**Instructions to follow**:
An exact reproduction of the data below is expected, free of images.

(Available data Opens)

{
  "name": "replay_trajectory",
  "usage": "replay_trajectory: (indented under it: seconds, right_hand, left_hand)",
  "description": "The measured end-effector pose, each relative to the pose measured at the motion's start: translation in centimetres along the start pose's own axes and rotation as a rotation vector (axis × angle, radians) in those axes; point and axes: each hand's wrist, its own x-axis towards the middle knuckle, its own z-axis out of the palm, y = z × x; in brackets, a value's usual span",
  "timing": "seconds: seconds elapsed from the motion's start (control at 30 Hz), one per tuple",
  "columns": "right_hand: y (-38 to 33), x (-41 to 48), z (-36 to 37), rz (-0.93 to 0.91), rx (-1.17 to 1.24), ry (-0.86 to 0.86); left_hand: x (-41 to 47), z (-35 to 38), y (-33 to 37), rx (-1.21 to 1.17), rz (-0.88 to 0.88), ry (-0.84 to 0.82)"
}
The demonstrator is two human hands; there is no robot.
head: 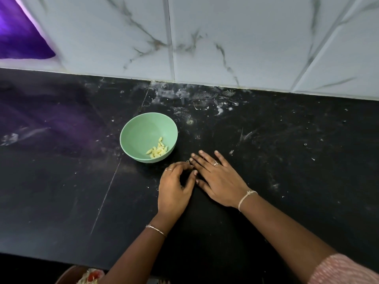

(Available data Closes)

**Answer to the exercise**:
{
  "name": "replay_trajectory",
  "usage": "replay_trajectory: (indented under it: seconds, right_hand, left_hand)",
  "description": "The measured end-effector pose, each relative to the pose measured at the motion's start: translation in centimetres along the start pose's own axes and rotation as a rotation vector (axis × angle, radians) in those axes; point and axes: each hand's wrist, its own x-axis towards the middle knuckle, its own z-axis out of the palm, y = z × x; in brackets, a value's usual span",
  "timing": "seconds: seconds elapsed from the motion's start (control at 30 Hz), one per tuple",
  "columns": "right_hand: y (-38 to 33), x (-41 to 48), z (-36 to 37), rz (-0.93 to 0.91), rx (-1.17 to 1.24), ry (-0.86 to 0.86); left_hand: x (-41 to 47), z (-35 to 38), y (-33 to 37), rx (-1.21 to 1.17), rz (-0.88 to 0.88), ry (-0.84 to 0.82)"
}
The demonstrator is two human hands; there is no robot.
head: 

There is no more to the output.